● HOW TO COMPLETE THIS TASK
Leave out every picture, then transcribe the rest of the listing exactly.

● EXERCISE DATA
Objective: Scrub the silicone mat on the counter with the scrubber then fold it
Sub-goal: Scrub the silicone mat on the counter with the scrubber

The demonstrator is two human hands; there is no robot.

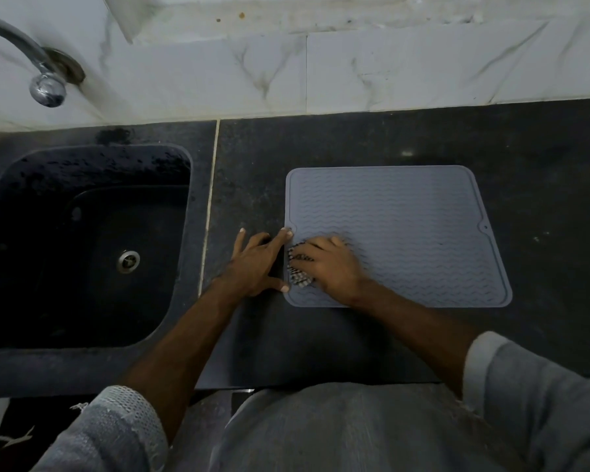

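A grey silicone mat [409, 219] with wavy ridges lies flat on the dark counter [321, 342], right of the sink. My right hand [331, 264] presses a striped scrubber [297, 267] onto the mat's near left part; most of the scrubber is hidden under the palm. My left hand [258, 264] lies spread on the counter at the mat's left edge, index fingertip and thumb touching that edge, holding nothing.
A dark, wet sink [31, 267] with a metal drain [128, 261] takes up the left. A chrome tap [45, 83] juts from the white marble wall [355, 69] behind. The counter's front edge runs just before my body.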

● ANSWER BOX
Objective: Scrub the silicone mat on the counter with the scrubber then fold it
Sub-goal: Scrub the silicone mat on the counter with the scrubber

The demonstrator is two human hands; there is no robot.


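A grey silicone mat [409, 219] with wavy ridges lies flat on the dark counter [321, 342], right of the sink. My right hand [331, 264] presses a striped scrubber [297, 267] onto the mat's near left part; most of the scrubber is hidden under the palm. My left hand [258, 264] lies spread on the counter at the mat's left edge, index fingertip and thumb touching that edge, holding nothing.
A dark, wet sink [31, 267] with a metal drain [128, 261] takes up the left. A chrome tap [45, 83] juts from the white marble wall [355, 69] behind. The counter's front edge runs just before my body.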

The output given is complete.